I just bought an old early 1950's home for my daughter and grandson. We are in process of doing a remodel. Some of the cast iron drain pipe is leaking. Rather than just replace the section that has the leak, I would like to just replace all of the pipe to PVC. It's a very small home and would be pretty inexpensive to replace it. That way I'm assured that we won't spring more leaks later.

My problem is that the main vent is a 4" pipe going through a wall and then the roof. I would rather not replace this section. I can get a sawsall on this pipe to cut it free and just use a rubber boot coupler to tie to the new PVC but I'm afraid the pip might want to come down if I cut it loose. It's got to weigh a ton.

Does anyone have any suggestions to keep it from coming down when I cut it loose? I was thinking of using a couple of pipe straps wrapped around the pipe and tied to the joist in the basement to keep it in place long enough to get the new fittings attached and a new strap or two to hold it there after.
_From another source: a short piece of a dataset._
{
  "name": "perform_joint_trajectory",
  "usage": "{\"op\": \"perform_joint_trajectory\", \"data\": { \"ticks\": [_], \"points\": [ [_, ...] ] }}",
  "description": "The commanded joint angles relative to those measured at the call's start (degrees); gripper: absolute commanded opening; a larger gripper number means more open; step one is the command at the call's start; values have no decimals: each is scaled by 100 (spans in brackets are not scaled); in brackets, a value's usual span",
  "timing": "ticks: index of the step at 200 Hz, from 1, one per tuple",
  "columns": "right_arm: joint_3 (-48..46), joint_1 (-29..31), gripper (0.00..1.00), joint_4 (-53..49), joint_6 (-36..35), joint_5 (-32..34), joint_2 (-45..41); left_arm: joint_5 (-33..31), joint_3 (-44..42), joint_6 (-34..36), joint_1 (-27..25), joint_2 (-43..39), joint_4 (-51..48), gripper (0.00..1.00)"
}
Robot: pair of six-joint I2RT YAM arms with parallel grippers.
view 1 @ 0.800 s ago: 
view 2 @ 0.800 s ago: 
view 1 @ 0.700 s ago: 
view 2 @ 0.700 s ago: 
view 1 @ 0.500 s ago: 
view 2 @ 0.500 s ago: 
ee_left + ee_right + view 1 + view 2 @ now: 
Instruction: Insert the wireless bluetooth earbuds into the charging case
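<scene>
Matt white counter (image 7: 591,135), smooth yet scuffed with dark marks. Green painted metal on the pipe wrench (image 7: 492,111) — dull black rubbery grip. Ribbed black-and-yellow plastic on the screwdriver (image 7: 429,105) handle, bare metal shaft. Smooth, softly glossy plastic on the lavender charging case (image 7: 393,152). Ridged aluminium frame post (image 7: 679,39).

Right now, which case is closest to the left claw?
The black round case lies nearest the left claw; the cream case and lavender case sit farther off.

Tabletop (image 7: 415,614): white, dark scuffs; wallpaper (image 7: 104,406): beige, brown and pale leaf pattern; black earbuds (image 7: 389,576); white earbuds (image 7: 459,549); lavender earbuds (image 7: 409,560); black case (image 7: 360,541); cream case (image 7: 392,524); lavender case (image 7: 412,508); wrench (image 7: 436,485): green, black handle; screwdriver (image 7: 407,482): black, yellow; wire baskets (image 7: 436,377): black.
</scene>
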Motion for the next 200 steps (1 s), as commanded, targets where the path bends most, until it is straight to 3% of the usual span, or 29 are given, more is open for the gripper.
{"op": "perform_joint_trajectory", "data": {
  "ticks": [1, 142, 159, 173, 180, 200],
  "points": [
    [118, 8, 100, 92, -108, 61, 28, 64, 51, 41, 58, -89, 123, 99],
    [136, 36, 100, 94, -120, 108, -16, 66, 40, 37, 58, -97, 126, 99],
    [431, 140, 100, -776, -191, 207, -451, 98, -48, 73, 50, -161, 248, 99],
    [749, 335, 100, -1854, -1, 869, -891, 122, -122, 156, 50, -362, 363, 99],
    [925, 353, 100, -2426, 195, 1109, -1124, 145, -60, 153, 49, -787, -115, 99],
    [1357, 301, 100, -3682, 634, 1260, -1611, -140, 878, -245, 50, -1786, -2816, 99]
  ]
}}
There is no water draining into this vent. It is the main vent only.

Thanks!


----------



## kok328 (Jan 10, 2011)

Yep, attach some pipe hangers and secure it to the floor joists.  I would leave this rigging in place afterwards as PVC won't support the weight and will be prone to crack.


----------



## runner041 (Jan 11, 2011)

Thanks. 
Good Idea to leave the straps in place!


----------



## joecaption (Jan 11, 2011)

What you need is a riser clamp in the attic sitting on blocking to stop it from dropping. I'd bet there's alreay one in there some place on the line behind the wall or in the ceiling area.
http://farm5.static.flickr.com/4034/4639244939_1bafce3c91.jpg

The one in the picture is far more heavy duty then you will need, just an example of what one looks like. Any real plumbing supply or sprinkler company will have them/


----------



## runner041 (Jan 12, 2011)

Nice! That will do the jobe very nicely!
Thank you very much!


----------



## mzzbunny65 (Dec 30, 2012)

After replacing all galvenized  and cast iron pipes a drainage pipe for kitchen (now replaced) was removed-shortly afterwards where it was cut off at base the concrete around it collapsed and we now find the hole looks like it has "sludge in it-we are wondering......should we fill it with insulation then cap in come way.....Concrete? we are stumped no overflow, no leaks, just a hole about 4 in. across and 4 in. deep. Thanks for any help, Bunny


----------



## Wuzzat? (Dec 30, 2012)

runner041 said:


> It's got to weigh a ton.


Seven to twelve lbs/ft.


----------



## nealtw (Dec 31, 2012)

Bunny ; Clean it out as best you can and watch it, If it fills again you may have a bigger problem. You could have sewer backing up or it could be the level of the ground water and may indicate the perimeter drain is not working as good as it should.


----------



## mzzbunny65 (Jan 13, 2013)

To nealtw~cleanened out all the Gunk-found old clay pipe, hole never got anymore water so filled with peagravel for now, not wanting to seal totally in case of future problems! Thanks for your help! mzzbunny65


----------